WHAT IS BEING ASKED: Find the number of lines below in which the word "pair" appears, and write that number only.

- - -

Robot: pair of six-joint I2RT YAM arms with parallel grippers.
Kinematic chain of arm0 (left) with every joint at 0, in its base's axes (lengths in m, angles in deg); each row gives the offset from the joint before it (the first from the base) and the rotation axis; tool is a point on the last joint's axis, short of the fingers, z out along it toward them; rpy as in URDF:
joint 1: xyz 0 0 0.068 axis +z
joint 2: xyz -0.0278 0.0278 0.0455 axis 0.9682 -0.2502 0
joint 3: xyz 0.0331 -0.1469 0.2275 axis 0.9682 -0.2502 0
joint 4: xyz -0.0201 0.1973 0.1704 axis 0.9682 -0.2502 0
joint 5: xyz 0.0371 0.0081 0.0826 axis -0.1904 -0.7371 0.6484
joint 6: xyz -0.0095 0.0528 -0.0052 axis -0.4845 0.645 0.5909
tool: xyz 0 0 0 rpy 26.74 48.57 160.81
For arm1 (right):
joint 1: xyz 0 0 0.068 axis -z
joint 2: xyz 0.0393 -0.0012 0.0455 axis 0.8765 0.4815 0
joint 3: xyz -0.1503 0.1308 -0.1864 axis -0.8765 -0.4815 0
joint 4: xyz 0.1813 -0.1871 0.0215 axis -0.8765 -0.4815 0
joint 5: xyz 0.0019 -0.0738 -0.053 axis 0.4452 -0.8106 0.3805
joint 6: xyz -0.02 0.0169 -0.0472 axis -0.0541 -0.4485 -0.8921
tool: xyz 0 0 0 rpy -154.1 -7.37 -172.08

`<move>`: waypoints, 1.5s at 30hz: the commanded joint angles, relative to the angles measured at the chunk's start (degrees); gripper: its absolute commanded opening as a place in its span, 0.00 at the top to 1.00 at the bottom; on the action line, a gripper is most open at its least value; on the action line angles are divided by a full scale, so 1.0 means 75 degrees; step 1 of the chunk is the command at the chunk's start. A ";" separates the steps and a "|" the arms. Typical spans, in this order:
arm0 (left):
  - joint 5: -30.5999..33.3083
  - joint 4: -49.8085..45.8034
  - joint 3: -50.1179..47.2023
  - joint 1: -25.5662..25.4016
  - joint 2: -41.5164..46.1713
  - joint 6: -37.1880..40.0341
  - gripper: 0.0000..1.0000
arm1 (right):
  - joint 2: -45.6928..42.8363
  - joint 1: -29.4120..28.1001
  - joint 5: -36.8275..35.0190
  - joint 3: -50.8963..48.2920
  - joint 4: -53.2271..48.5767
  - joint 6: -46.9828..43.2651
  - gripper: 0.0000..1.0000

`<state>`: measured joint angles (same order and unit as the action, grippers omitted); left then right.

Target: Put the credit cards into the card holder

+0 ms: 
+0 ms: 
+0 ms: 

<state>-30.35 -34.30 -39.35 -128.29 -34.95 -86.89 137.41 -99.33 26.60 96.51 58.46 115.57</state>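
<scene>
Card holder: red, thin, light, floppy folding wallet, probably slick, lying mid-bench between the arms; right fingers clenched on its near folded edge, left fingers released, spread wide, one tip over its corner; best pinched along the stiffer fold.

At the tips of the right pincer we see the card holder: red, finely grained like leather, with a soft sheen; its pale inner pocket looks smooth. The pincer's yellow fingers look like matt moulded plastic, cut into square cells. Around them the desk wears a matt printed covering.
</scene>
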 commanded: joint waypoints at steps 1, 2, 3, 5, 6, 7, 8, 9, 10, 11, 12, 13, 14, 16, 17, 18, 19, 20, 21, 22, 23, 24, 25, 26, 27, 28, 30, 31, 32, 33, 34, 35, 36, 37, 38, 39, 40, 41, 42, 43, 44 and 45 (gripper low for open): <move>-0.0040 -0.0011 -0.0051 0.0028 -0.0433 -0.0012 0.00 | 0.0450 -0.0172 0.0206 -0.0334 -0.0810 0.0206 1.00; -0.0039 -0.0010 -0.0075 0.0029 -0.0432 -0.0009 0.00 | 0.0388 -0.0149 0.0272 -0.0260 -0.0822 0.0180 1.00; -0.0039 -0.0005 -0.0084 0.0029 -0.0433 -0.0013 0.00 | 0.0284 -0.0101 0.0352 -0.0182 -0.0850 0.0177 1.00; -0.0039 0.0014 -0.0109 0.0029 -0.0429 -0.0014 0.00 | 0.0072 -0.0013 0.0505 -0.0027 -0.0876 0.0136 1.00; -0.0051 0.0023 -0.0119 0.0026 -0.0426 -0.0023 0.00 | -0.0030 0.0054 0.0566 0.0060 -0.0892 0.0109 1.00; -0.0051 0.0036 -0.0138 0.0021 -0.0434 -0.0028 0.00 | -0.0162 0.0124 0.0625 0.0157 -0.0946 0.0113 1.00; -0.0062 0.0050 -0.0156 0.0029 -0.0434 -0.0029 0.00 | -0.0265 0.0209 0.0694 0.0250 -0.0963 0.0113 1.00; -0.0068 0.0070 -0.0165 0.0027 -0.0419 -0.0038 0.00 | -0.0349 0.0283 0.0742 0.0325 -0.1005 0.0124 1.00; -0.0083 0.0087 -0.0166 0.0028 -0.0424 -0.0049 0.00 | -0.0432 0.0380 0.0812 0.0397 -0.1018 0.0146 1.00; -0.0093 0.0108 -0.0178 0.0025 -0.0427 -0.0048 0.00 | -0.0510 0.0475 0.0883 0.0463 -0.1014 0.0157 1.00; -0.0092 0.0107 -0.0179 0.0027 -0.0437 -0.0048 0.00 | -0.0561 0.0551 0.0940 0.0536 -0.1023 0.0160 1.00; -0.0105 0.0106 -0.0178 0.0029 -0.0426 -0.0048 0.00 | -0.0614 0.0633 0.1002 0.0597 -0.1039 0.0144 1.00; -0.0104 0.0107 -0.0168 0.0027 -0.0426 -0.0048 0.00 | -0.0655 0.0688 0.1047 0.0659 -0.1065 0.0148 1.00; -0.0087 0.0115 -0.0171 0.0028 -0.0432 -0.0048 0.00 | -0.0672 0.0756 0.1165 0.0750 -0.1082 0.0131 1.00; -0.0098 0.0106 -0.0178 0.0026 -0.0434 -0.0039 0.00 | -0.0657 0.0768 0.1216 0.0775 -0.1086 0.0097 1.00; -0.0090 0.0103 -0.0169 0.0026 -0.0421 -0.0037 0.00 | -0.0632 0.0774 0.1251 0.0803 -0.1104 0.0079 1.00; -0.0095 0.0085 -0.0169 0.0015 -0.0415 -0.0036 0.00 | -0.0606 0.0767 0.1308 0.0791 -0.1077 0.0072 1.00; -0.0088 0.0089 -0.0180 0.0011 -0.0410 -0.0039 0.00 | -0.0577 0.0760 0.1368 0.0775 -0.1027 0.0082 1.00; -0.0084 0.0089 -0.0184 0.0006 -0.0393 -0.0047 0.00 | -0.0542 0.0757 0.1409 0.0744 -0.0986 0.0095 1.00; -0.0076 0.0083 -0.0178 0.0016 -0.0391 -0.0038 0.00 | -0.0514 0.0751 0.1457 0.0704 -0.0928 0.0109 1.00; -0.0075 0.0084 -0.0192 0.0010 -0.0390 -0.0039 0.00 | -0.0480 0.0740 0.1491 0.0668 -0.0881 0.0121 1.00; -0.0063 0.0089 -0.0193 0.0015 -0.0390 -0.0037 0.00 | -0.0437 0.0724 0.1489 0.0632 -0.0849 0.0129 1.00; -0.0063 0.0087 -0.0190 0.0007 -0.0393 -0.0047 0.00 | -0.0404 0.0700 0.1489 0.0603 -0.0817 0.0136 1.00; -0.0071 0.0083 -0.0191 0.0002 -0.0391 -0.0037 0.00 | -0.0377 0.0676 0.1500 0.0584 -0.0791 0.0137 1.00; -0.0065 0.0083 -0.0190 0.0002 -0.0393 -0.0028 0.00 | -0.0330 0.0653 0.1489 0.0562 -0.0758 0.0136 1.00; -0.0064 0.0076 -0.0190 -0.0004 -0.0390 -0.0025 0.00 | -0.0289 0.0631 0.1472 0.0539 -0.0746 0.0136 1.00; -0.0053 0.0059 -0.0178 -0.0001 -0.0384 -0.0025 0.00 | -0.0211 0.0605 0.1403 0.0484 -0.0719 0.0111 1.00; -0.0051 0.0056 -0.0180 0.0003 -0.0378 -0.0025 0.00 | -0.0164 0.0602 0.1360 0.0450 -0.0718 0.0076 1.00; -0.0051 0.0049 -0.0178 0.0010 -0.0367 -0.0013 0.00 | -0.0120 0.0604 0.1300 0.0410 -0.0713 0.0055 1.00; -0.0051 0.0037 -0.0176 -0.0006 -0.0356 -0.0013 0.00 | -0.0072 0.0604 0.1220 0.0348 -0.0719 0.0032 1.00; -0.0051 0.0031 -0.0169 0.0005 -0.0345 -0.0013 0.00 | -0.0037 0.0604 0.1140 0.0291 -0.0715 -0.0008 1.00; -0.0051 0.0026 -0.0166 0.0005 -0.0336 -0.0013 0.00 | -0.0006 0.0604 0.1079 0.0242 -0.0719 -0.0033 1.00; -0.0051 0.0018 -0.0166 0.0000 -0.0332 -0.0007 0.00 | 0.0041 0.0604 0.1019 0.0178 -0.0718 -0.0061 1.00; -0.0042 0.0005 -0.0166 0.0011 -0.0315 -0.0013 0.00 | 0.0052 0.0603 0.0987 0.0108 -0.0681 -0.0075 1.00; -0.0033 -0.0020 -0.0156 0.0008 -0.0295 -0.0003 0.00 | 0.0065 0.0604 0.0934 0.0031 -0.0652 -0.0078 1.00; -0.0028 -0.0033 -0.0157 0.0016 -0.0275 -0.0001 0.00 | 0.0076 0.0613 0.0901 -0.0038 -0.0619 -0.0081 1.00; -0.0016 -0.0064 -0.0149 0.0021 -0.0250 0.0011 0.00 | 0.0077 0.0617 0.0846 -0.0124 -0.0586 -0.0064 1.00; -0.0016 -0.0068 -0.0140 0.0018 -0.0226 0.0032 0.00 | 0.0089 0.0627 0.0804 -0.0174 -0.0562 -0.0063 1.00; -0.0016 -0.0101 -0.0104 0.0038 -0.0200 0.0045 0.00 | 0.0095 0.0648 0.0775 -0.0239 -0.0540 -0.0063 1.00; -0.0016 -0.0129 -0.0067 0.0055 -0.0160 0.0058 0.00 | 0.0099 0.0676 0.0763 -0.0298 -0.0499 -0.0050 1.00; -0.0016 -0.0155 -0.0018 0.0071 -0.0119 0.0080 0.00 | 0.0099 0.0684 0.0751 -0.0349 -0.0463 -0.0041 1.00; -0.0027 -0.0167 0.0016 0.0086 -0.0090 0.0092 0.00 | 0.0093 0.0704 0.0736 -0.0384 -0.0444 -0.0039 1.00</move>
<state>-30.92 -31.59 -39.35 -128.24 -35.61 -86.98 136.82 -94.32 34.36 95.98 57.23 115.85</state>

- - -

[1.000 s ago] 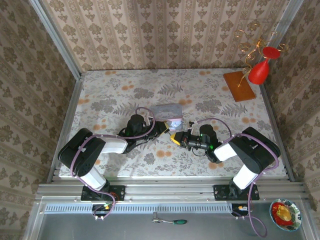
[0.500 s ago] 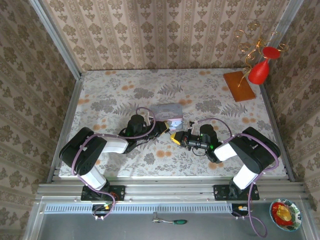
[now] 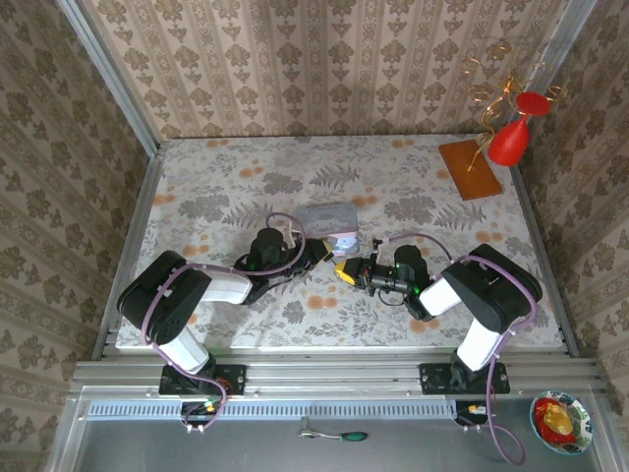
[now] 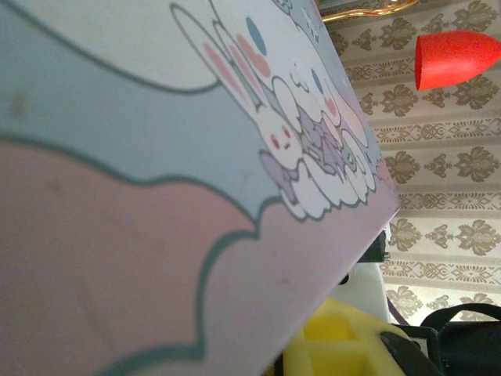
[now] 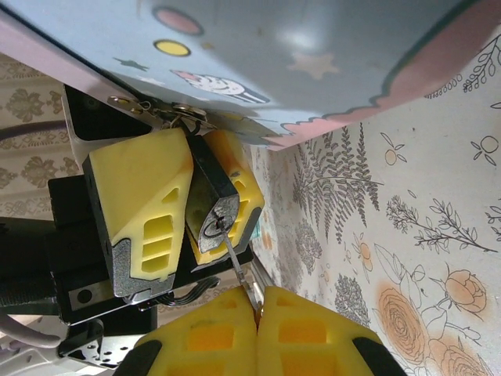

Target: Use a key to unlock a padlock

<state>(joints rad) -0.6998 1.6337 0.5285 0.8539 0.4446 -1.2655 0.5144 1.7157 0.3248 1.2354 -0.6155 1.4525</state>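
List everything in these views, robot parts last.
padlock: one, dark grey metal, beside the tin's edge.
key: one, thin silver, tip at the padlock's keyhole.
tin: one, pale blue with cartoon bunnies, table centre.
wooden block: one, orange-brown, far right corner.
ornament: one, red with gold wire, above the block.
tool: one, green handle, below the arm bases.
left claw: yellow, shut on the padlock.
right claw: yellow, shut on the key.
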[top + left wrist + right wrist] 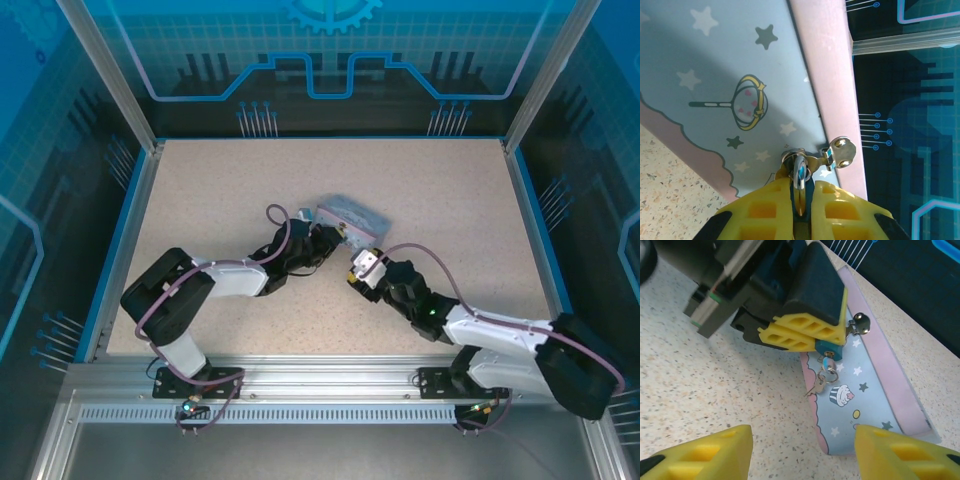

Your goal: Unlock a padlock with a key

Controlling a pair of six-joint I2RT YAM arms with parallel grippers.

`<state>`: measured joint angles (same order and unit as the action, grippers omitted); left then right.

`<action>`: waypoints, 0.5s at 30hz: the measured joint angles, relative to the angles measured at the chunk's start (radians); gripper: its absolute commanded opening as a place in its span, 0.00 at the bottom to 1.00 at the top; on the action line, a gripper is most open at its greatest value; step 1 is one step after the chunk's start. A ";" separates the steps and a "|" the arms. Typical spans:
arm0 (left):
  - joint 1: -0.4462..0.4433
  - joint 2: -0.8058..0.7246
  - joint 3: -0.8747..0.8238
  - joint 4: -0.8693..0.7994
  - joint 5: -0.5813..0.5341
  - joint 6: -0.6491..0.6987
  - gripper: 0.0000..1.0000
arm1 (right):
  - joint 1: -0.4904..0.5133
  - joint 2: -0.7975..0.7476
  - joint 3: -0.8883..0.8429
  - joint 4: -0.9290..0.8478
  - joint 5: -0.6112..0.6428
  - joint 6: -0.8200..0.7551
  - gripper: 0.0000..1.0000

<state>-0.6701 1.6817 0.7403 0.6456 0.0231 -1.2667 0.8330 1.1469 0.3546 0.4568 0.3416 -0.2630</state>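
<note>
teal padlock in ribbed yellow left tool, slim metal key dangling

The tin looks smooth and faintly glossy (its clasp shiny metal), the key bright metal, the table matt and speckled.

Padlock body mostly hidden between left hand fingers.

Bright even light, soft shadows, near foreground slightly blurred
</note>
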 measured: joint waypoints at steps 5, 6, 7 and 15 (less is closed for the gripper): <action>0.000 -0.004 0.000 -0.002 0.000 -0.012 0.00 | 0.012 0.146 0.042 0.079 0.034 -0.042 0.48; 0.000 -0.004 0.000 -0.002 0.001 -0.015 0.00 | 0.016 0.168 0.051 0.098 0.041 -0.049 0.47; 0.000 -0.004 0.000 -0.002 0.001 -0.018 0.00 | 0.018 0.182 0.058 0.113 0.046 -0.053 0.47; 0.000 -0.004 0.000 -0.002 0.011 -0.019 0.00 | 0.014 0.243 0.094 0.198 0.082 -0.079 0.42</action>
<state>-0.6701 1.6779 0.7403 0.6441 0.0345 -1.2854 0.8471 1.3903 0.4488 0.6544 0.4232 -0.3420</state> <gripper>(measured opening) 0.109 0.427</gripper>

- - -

OUTPUT FOR THIS TASK: 2